--- Brief ---
Using the data below, gather each line that includes the word "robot".
- - -
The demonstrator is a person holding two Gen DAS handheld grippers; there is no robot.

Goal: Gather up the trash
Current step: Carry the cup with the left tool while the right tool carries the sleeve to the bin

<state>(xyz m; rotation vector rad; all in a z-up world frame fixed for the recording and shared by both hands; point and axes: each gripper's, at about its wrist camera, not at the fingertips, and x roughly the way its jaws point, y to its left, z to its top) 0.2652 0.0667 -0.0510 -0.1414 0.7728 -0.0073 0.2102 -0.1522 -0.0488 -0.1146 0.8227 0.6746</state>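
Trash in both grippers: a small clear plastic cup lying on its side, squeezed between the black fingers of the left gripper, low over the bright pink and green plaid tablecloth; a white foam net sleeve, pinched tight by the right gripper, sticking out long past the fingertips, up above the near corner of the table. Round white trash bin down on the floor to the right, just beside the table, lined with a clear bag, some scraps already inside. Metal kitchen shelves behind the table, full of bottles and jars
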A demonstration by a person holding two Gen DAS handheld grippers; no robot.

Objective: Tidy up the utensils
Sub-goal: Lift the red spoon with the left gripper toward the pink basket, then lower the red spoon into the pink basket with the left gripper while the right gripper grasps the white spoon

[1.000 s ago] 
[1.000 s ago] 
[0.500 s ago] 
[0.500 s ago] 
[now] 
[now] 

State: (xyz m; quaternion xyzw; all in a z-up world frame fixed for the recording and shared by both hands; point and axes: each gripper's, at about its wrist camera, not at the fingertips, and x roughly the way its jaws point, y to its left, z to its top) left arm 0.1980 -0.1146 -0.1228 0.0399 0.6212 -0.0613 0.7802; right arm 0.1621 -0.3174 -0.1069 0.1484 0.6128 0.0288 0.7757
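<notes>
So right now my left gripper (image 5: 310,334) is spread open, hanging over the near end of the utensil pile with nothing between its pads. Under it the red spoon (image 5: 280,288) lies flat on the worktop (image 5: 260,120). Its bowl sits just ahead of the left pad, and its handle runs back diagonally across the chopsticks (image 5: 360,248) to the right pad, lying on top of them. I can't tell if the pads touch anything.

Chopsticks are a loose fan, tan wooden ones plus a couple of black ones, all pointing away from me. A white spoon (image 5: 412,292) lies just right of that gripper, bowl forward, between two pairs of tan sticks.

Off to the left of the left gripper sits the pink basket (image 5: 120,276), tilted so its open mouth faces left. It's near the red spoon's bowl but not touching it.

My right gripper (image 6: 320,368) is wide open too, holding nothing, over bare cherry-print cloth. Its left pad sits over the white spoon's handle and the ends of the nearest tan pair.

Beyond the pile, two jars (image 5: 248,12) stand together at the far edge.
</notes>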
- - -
--- Task solution ---
The demonstrator is a person holding two Gen DAS handheld grippers; there is no robot.
A demonstration by a person holding two Gen DAS handheld grippers; no robot.

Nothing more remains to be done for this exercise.